The truth is that without Jesus, and a real relationship with Him and an understanding of His ministry and teachings as the Greater Moses, Greater Solomon, Greater Jonah and Greater Temple, the Torah is very confusing and especially for children. And so by interweaving the Genesis stories with archaeology, sociology, sound exegesis, history and most importantly Jesus on my radio show, Context for Kids, I am teaching kids to go beyond the text into a living, breathing, struggling, questioning, happy, sad, real faith that is not simply a set of beliefs but an outworking of trust and the inherent messiness of God being real, Jesus being real, and our relationship with Him very real as well. I don’t want them to have a relationship with a book and a set of beliefs. That leaves us no better off than Muslims or Buddhists. I want them to have a vibrant, growing, interactive relationship with the King of kings where they are allowed to do all the things that the Biblical authors did as they wrestled with God and knew Him and knew that He knew them. And how many of them had not a scrap of Bible to even help them along.
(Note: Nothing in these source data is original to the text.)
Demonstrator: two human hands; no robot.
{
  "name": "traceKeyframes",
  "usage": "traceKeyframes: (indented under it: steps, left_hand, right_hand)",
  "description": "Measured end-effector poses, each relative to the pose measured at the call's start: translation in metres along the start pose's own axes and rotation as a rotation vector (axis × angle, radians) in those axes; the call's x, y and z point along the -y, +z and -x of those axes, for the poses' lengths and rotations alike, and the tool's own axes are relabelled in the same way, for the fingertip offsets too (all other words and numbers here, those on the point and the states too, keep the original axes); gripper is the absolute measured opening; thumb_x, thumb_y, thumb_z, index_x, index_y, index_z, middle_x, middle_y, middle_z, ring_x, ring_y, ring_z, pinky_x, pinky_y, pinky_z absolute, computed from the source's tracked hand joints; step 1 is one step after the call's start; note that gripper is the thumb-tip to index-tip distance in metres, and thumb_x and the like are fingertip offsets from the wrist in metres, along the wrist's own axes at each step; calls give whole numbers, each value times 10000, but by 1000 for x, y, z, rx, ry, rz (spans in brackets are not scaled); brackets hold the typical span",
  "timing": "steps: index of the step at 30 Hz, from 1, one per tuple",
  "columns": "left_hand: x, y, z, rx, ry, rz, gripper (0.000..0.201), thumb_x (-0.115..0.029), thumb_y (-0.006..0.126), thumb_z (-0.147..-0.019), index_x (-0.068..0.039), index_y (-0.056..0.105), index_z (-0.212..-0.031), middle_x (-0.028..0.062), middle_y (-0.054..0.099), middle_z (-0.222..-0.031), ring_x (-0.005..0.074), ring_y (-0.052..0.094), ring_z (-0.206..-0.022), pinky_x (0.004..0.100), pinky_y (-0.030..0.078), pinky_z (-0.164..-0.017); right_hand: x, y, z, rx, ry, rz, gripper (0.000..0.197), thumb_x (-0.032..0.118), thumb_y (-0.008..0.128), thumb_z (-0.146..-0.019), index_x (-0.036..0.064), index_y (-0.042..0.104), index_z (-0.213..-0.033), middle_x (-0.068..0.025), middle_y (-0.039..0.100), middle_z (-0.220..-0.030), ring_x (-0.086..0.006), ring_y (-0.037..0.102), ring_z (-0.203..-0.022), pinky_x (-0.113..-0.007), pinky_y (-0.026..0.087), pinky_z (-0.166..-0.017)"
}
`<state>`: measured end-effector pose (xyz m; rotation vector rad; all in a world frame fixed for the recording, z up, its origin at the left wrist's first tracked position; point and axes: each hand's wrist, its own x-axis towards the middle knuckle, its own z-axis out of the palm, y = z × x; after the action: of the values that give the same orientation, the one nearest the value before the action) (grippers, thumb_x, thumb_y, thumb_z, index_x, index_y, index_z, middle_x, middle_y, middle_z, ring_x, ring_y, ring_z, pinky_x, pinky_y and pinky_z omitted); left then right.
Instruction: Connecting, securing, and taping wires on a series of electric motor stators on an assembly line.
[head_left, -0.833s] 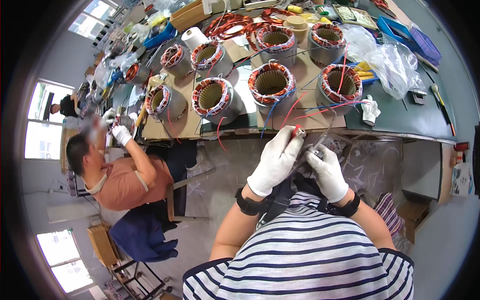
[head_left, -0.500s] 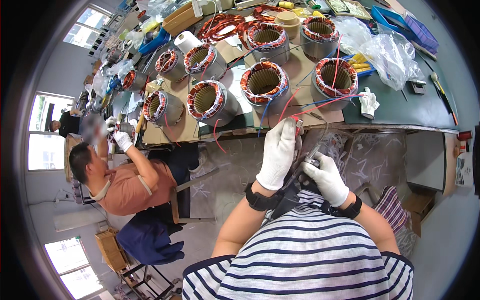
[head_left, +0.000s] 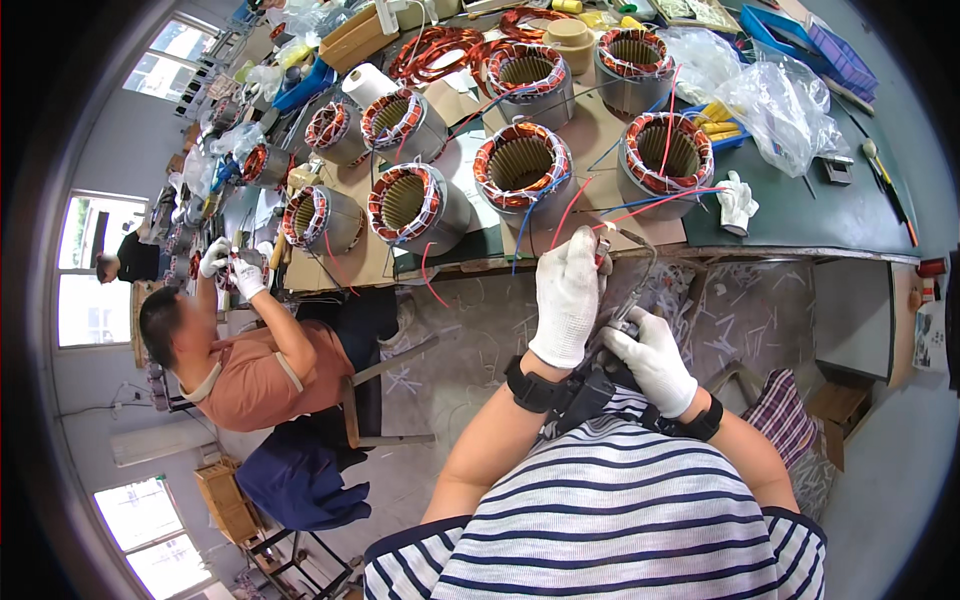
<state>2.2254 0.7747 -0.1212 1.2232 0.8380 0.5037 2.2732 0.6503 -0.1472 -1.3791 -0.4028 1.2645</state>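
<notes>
My left hand (head_left: 566,300), in a white knit glove, is closed with its fingers pinched around a small red object (head_left: 603,258), mostly hidden by the glove. My right hand (head_left: 650,360), also gloved, grips the metal handle of a torch (head_left: 628,303) with a thin bent neck. The neck curves up and left, and its tip lies beside my left fingertips; a small pale spot shows there. Just beyond my hands, red and blue leads hang from a wound motor stator (head_left: 524,165) and another stator (head_left: 667,155) on the bench.
Several more stators stand on cardboard across the green bench (head_left: 790,225). Copper coils (head_left: 436,55), a clear plastic bag (head_left: 780,110), a blue tray (head_left: 785,40) and a loose white glove (head_left: 737,203) lie there too. At left a co-worker (head_left: 260,345) sits by the bench.
My left hand has shifted slightly up, and the torch tip now sits closer to its fingertips. My right hand stays nearly in place. The co-worker's hands have moved a little.
</notes>
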Motion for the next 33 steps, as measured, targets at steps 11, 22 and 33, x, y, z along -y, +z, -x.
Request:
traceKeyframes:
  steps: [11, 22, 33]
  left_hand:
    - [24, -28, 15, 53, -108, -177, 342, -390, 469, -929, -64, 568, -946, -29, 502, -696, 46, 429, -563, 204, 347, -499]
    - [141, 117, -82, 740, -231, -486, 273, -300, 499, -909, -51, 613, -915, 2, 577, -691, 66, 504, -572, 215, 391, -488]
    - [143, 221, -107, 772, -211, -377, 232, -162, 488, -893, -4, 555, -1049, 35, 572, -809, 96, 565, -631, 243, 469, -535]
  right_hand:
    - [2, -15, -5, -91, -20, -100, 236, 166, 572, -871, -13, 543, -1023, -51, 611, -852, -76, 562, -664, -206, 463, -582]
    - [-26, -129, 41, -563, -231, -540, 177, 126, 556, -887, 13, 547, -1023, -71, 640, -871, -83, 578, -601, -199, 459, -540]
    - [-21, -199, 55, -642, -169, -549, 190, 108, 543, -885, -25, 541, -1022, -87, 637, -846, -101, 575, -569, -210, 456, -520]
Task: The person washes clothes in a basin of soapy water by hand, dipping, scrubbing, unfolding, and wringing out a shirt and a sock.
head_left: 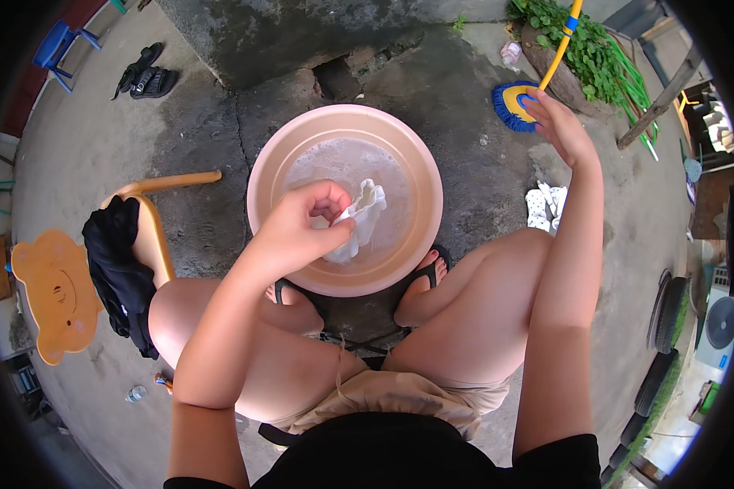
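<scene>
My left hand (302, 232) is closed in a pinch on a small white cloth (365, 218), wet-looking and crumpled, which hangs over a wide pink basin (263, 191). Whether the cloth is a sock or another small piece cannot be made out. Cloudy, sudsy water (342, 159) fills the bottom of the basin, which stands on the ground before my feet. Off to the right, raised well away from the basin, my right hand (564, 134) is open with its fingers stretched out, and nothing is in it. Behind its fingertips shows a blue-fringed mop head (510, 104).
A yellow bear-shaped chair (53, 293) with black clothing (121, 253) draped on it stands at my left. Black sandals (147, 73) lie far left. White patterned slippers (538, 208) sit right of the basin. Tyres (669, 314) line the right side. A concrete block (285, 41) rises beyond the basin.
</scene>
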Tool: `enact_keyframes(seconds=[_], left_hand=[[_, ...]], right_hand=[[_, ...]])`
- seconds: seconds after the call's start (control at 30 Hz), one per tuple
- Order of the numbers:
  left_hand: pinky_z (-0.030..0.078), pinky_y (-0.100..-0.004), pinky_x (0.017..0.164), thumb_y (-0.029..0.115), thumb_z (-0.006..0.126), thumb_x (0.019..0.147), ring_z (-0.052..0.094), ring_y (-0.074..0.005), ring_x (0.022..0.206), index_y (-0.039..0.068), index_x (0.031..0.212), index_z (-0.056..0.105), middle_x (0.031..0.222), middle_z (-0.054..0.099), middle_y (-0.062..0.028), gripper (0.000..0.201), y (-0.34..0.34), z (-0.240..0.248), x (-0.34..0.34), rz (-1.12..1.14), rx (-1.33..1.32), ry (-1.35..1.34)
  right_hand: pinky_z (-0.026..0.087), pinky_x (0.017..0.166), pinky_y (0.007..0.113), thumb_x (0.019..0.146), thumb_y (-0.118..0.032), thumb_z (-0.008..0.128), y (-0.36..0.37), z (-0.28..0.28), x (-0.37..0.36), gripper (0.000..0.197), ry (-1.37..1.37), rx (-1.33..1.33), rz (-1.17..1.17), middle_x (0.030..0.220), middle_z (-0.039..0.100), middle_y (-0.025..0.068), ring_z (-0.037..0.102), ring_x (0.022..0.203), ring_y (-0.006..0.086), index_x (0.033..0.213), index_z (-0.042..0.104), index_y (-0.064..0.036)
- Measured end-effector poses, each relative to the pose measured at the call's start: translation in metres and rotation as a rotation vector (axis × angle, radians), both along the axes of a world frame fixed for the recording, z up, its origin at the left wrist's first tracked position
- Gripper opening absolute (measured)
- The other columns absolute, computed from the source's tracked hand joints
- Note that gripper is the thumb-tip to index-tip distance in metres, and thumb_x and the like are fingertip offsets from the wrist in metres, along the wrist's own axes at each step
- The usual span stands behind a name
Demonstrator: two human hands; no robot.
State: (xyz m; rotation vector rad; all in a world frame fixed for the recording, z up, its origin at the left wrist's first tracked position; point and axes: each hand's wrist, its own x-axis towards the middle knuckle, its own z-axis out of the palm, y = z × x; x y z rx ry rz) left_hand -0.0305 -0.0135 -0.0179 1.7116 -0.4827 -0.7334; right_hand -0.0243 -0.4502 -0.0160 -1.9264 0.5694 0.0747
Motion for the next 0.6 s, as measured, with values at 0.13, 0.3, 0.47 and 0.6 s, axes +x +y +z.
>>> enact_keyframes(seconds=[0.13,0.3,0.47,0.6], left_hand=[[0.039,-0.0225,0.08,0.002,0.062,0.08,0.048,-0.0052,0.083,0.005,0.088,0.056,0.085,0.055,0.0055,0.011,-0.002,0.001,-0.001,0.019,-0.004,0.003],[0.038,-0.022,0.079,0.002,0.062,0.08,0.047,-0.0044,0.083,0.006,0.087,0.055,0.085,0.054,0.0061,0.011,-0.004,0.0,-0.001,0.017,-0.023,0.025],[0.038,-0.0218,0.079,0.001,0.061,0.08,0.046,-0.0038,0.083,0.006,0.086,0.054,0.085,0.053,0.0064,0.011,-0.005,0.002,-0.001,0.005,-0.026,0.028],[0.038,-0.0217,0.079,0.001,0.061,0.08,0.046,-0.0038,0.084,0.006,0.087,0.054,0.085,0.053,0.0063,0.011,-0.004,0.001,-0.002,-0.001,-0.014,0.021]], right_hand=[[0.034,0.104,0.034,0.095,-0.052,0.04,0.022,0.013,-0.003,0.061,-0.023,0.325,0.082,0.13,0.055,0.0135,0.049,0.124,0.0221,0.132,0.05,-0.0045],[0.038,0.1,0.032,0.098,-0.05,0.033,0.028,0.024,-0.001,0.062,-0.08,0.499,0.178,0.127,0.058,0.0141,0.054,0.118,0.0211,0.131,0.049,-0.0004],[0.039,0.101,0.033,0.099,-0.049,0.026,0.039,0.031,-0.003,0.066,-0.12,0.598,0.327,0.127,0.056,0.018,0.054,0.12,0.0239,0.132,0.046,0.0038],[0.039,0.103,0.034,0.099,-0.049,0.024,0.049,0.038,-0.003,0.067,-0.131,0.658,0.367,0.128,0.055,0.0196,0.052,0.121,0.0257,0.132,0.045,0.0057]])
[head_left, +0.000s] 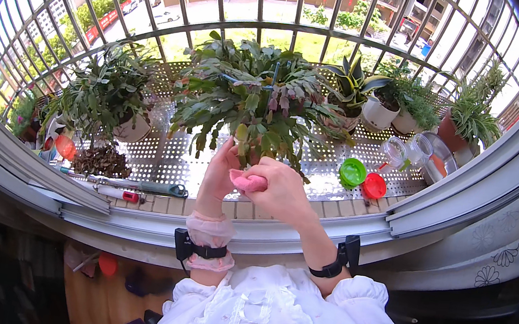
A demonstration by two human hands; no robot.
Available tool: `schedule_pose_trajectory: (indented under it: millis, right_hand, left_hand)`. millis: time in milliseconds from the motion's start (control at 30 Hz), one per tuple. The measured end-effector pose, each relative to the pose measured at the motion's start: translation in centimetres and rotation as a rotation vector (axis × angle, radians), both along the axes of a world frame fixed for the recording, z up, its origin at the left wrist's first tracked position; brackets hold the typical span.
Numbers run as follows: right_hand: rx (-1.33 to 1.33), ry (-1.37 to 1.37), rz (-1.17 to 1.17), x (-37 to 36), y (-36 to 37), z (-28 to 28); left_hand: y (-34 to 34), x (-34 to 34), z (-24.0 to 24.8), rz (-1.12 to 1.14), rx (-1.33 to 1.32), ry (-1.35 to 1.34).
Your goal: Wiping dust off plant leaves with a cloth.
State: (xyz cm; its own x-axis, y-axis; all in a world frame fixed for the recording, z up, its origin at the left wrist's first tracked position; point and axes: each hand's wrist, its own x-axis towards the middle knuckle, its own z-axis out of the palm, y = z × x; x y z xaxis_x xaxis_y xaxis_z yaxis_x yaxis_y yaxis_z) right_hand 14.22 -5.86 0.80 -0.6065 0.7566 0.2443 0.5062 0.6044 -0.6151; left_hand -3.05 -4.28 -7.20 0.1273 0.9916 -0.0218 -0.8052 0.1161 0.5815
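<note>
The right hand (pixel 282 192) clutches a crumpled pink cloth (pixel 248 182) jutting from its left side toward the left hand (pixel 219 171), which is raised to low-hanging leaves (pixel 267 141); whether it grasps any cannot be told. Just beyond both spreads a bushy, green, flat-leaved plant (pixel 242 95).

Large leafy plant (pixel 248 93) blocks centre frame, metal bars (pixel 300 2) fencing off the space behind. Left of it, a strip of perforated shelf (pixel 158 149) would let a hand through, though a long-handled tool (pixel 162 188) lies across its near end. Right side: narrower gap before green cup (pixel 352 172), red cup (pixel 374 186).
</note>
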Motion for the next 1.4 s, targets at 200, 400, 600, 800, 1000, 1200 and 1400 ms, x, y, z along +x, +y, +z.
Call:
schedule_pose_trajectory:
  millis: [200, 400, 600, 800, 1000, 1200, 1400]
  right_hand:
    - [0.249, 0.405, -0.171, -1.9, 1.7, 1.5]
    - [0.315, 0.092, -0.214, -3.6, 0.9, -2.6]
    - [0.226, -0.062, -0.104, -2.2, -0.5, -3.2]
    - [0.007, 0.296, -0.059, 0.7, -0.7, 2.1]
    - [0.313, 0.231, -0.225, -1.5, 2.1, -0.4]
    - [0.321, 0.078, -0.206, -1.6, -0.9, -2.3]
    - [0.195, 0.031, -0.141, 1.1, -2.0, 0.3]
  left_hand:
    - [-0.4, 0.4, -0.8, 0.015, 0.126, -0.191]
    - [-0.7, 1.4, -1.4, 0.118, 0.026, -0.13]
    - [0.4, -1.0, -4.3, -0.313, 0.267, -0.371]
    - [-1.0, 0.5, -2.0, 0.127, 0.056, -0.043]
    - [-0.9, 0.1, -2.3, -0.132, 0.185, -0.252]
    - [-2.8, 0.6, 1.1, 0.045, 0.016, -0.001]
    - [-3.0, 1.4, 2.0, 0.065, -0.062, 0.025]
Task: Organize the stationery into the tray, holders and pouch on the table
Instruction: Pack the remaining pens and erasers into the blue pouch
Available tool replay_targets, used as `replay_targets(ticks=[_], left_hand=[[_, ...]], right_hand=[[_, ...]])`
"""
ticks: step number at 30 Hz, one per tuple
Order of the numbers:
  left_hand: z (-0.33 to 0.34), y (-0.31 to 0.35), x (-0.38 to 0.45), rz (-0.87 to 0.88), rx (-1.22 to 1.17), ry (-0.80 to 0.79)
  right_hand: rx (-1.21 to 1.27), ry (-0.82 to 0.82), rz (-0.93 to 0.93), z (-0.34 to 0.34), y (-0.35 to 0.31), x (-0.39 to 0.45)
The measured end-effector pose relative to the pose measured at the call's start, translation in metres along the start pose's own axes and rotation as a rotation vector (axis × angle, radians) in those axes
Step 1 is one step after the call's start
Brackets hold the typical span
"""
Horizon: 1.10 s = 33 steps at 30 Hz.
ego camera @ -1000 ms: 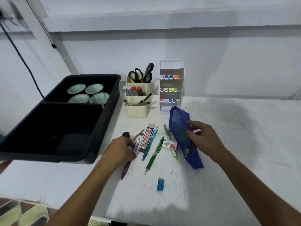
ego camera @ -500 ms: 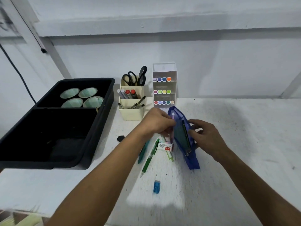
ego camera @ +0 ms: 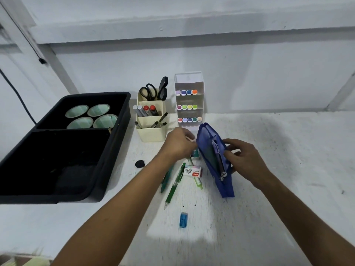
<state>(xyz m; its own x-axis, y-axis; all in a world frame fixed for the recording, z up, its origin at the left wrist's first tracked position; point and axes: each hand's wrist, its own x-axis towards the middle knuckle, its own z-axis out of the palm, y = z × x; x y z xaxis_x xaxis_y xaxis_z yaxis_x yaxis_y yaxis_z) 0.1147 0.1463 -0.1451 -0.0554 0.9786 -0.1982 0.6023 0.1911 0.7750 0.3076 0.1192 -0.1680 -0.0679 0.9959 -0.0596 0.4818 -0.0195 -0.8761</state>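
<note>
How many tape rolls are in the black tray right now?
4 tape rolls, all in the far compartment of the black tray: far left, far right, near left, near right. The near compartment is too dark to check.

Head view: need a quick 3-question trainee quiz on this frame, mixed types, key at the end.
1. True or false: the blue pouch is zipped closed.
2. Multiple choice: the scissors stand in A) the black tray B) the cream holder C) the pouch.
3. Which hand grips the pouch's right side?

Key
1. False: its mouth is open, a purple pen showing inside.
2. B.
3. The right hand; the left hand is at the pouch's left edge.
</note>
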Motion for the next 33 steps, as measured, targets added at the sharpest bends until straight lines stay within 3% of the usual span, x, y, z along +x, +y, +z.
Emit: replay_targets(ticks=[4,8,13,19,25,28,33], left_hand=[[-0.017,-0.032,-0.006,-0.042,0.163,0.004],[-0.019,-0.053,-0.02,-0.036,0.358,-0.099],[-0.006,-0.067,-0.037,-0.069,0.456,-0.142],[0.001,-0.069,-0.041,0.009,0.536,-0.119],[-0.009,-0.057,-0.035,-0.004,0.381,0.017],[-0.016,-0.038,-0.029,0.03,0.196,0.103],[-0.009,0.009,-0.018,0.023,-0.187,-0.018]], right_hand=[[0.002,-0.011,0.005,0.003,-0.001,0.0],[-0.025,-0.014,0.008,0.007,0.001,0.002],[-0.035,-0.018,0.01,0.008,0.005,0.002],[-0.023,-0.023,0.01,0.005,0.001,0.002],[-0.015,-0.008,0.009,0.003,-0.001,0.0],[-0.021,-0.011,0.013,0.003,-0.001,0.0],[-0.006,-0.018,0.008,0.003,-0.003,-0.001]])
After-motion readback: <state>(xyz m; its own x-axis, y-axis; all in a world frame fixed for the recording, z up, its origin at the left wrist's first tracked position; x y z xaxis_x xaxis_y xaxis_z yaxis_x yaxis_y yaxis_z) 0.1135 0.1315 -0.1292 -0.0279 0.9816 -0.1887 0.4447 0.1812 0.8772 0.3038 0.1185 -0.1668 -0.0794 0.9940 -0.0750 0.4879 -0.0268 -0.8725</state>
One last word. One pitfall of parents coming to an understanding of Torah after they were already believers is a knowledge of Jesus, and sometimes we take it for granted that we can read Torah portions to our kids and they can just pick up what we attained through entirely different means—you know, by focusing on Jesus and His teachings and actions. But it just doesn’t work. Not in the long run. Jesus is the goal of Torah, which means that Torah serves Jesus and not the other way around. That’s why Jesus clashed with the religious authorities who had turned the Torah into an idol, and even more so their interpretations which were more inspired by Hellenistic law codes than the ancient wisdom literature that was given to us by Moses. Jesus wanted them to see the point of Torah, but they were interested in legislating what they could and couldn’t get away with. Your kids need Jesus more than they need the Torah because only Jesus could walk out the true, long-term, non-culturally specific intentions of God that we could only guess at without Him.